A brush with genius: Barry Humphries on sitting for David Hockney RA

Published 15 June 2016

David Hockney RA returns to the Academy this summer with his sparkling new series of portraits. Barry Humphries, creator of Dame Edna Everage and friend of the artist, recounts his experience of sitting for a portrait in Hockney’s Los Angeles studio.

  • From the Summer 2016 issue of RA Magazine, issued quarterly to Friends of the RA.

    David Hockney has drawn me twice and painted my portrait once – the painting goes on show at the Royal Academy this summer together with his other recent portraits. Last year I was performing one of my innumerable farewell shows in a seven-week season in Los Angeles, so I found that I could visit my artist friend on several occasions. On one of these he said he’d like to paint me.

    I have known David for a long time but he was a particularly close friend of my late father-in-law Stephen Spender, with whom he collaborated on China Diary (1982): a record in words and pictures of their visit to China in the early 1980s. But David had been a friend of the family long before that book and he even designed the invitation to my wife Lizzie Spender’s 21st birthday. David made paintings and drawings of many of the poets and writers who had come to fame in the 1930s, notably Auden and Isherwood, as well as Spender. He loves to draw people, and in this art he exceeds the work of all his contemporaries.
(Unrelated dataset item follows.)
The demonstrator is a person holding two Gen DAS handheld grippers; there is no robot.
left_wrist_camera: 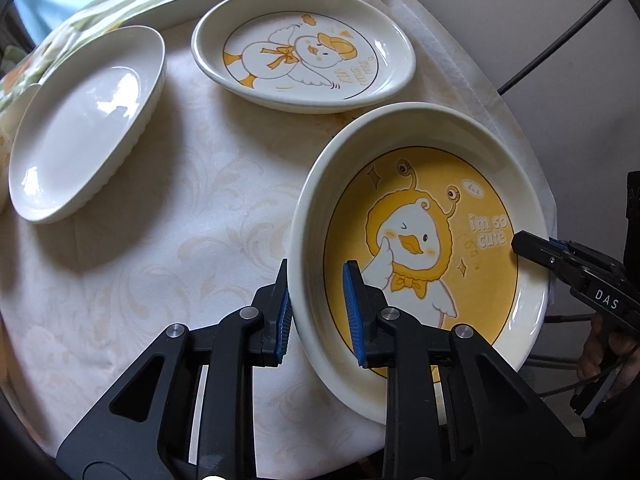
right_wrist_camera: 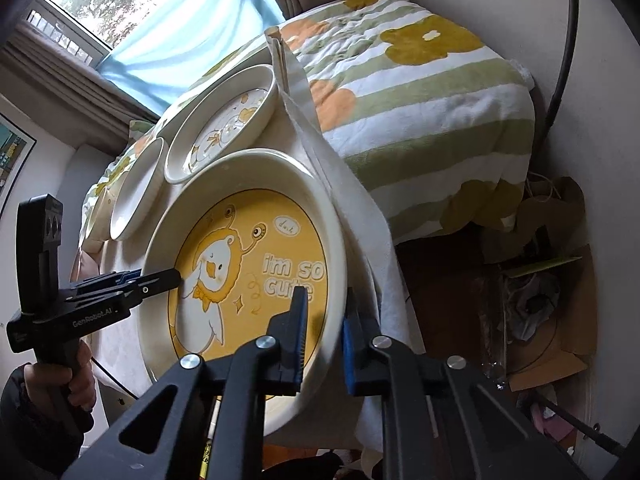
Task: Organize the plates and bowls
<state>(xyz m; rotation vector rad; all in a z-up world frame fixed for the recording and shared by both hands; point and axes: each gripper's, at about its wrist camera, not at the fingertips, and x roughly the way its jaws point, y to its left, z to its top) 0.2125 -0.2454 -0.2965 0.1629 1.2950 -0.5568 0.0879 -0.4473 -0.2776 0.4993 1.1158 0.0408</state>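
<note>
The left hand-held gripper (left_wrist_camera: 316, 312) is clamped on the near-left rim of the yellow duck plate (left_wrist_camera: 432, 248), one blue pad outside the wall and one inside. The right hand-held gripper (right_wrist_camera: 326, 336) is clamped the same way on the opposite rim of that plate, at the side nearest the surface's edge. No earlier picture shows how either grip was made.

The yellow duck plate sits on the cream-clothed surface (left_wrist_camera: 192, 208), close to its edge; from the right wrist view its rim partly overhangs the hanging cloth. It is round, so it has no long axis; the printed duck's head points away from the left hand-held gripper, toward the bed.

Beyond the yellow duck plate, just beside its far rim, lies a white duck plate (left_wrist_camera: 304, 48). To the left of that plate, apart from it, stands a plain white dish (left_wrist_camera: 88, 128) with a fluted outer wall. Nothing lies between the dishes. Behind them is a bed with a flowered, striped blanket (right_wrist_camera: 420, 92), and a cardboard box (right_wrist_camera: 560, 320) sits on the floor below.
</note>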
    So it was, one morning in early March last year, having cancelled a trip to New York, I set off from my favourite Beverly Hills hotel for my first sitting in David’s studio way up on Mulholland Drive. My preferred accommodation is a rather modest affair and was recommended to me by Billy Wilder, whom I first met at David’s place in Malibu about 20 years ago. The hotel was, and still is, a ’70s time-warp with a Hockney-like swimming pool beside which only the most obscure movie stars have ever reclined. David has not only immortalised Los Angeles, but forever changed the way we look at swimming pools.

    After he moved to Los Angeles in 1978, David’s first studio was on Santa Monica Boulevard. He commuted up and down Nichols Canyon from his house on Mulholland Drive, painting the canyon, as well as making his famous full-length ‘portrait’ of Mulholland Drive (pictured below). Hockney built a studio at his home in 1982 after he bought the adjacent house from the actor Tony Perkins (whom he never met). Everyone in Los Angeles – or that end of it – lives in a house that belonged to someone else. For a long time I rented a rambling old farmhouse with its own lemon grove and colony of rats that had formerly belonged to the film star Myrna Loy. And I once nearly bought a modernist villa in Los Feliz where that forgotten crooner and heartthrob of the early ’30s, Russ Columbo, had been fatally shot under mysterious circumstances.
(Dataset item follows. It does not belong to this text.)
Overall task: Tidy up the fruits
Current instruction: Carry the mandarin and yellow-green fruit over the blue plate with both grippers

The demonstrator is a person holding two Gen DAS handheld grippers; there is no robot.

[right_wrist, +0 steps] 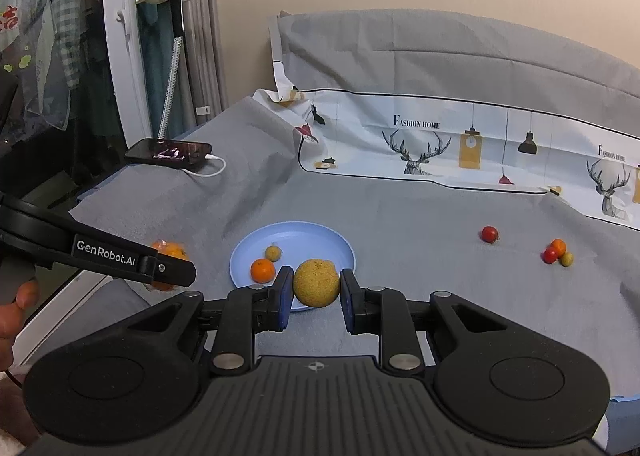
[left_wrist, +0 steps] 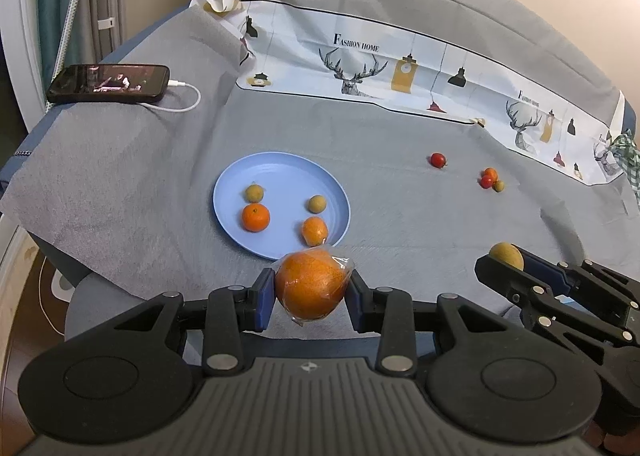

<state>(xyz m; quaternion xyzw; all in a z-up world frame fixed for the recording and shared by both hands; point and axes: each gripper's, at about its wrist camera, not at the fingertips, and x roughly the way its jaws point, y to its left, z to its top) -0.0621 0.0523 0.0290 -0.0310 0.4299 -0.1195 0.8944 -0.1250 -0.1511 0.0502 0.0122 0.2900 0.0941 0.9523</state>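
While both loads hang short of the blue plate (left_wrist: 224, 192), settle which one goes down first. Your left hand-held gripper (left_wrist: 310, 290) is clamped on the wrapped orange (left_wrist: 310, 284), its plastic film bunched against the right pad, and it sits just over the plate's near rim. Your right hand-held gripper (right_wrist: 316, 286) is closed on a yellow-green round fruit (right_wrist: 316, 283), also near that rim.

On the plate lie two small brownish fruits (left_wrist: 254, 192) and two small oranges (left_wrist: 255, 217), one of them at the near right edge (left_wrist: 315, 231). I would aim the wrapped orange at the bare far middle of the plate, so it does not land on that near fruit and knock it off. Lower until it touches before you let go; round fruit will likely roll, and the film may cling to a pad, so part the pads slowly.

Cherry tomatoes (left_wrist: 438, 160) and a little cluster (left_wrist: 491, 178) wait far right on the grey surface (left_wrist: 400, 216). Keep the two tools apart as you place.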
  • David Hockney RA,  Mulholland Drive: The Road to the Studio

    David Hockney RA, Mulholland Drive: The Road to the Studio, 1980.
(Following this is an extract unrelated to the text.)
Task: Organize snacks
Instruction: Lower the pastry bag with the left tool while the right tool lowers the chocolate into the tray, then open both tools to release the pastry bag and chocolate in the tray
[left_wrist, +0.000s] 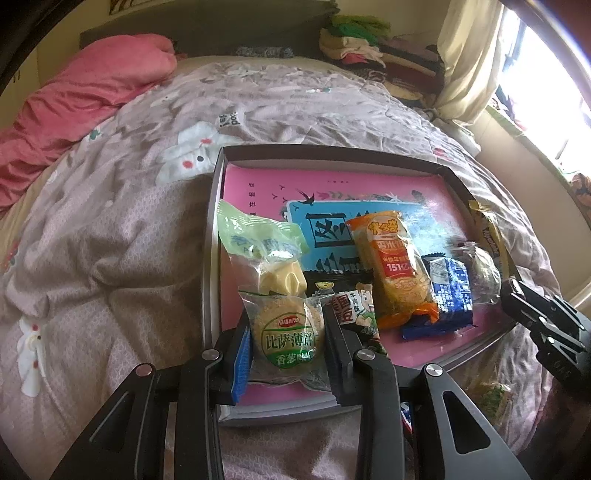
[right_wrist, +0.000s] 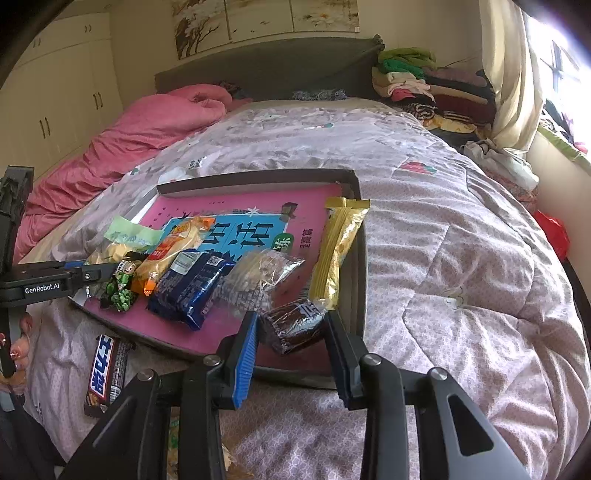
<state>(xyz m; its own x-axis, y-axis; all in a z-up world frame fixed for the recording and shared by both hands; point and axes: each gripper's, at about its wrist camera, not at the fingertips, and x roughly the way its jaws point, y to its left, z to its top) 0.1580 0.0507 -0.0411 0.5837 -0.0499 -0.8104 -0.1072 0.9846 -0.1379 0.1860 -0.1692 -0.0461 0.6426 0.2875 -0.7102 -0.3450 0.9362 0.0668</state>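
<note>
Left fingers: the left gripper (left_wrist: 288, 345) has its two fingers on either side of a round cracker packet (left_wrist: 286, 338) at the near edge of the box lid (left_wrist: 212, 236); both pads seem to touch the wrapper, so I judge it lightly clamped.
Right fingers: the right gripper (right_wrist: 291, 343) straddles a small dark brown candy (right_wrist: 293, 326) at the lid's near right corner; a sliver of gap shows on each side, so the fingers read as parted, not yet squeezing.
Snacks in the lid: green bag (left_wrist: 258, 240), orange rice cracker pack (left_wrist: 393, 266), blue biscuit pack (right_wrist: 192, 286), clear wrapped cake (right_wrist: 258, 277), gold bar (right_wrist: 338, 251) leaning on the right wall.
Snacks outside: a chocolate bar (right_wrist: 105, 373) lies on the quilt just beside the lid's near left side.
Doing it well: squeeze gently, since crackers break; centre the candy between the pads before closing; lift straight so neighbours are not dragged.
Surface: a soft, rumpled quilt (right_wrist: 461, 258), so the lid may tip under pressure.
Room: bedroom, pink blanket (left_wrist: 74, 107), folded clothes (right_wrist: 424, 85), bright window on the right.
</note>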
    Los Angeles County Museum of Art (LACMA) © David Hockney/Photo credit: Richard Schmidt.

  • On that morning in March I found myself seated in a comfortable wooden chair with armrests in Hockney’s studio. The chair was set on a dais and below me to the left stood David at his easel, brush poised over a 22 by 91cm virgin canvas and a shrewd eye tilted inquisitively in my direction. That morning I had deliberately dressed in Hockney colours, as fortunately I have come to prefer brighter, even slightly gaudy habiliments. Arranged around the walls of the studio were many of his other subjects, mostly friends, male and female, all posed in the same chair and painted directly and without emotion(see portraits below). These diverse personages all look as if they might suffer from elevated blood pressure, since David imparts to his subjects ruddy complexion.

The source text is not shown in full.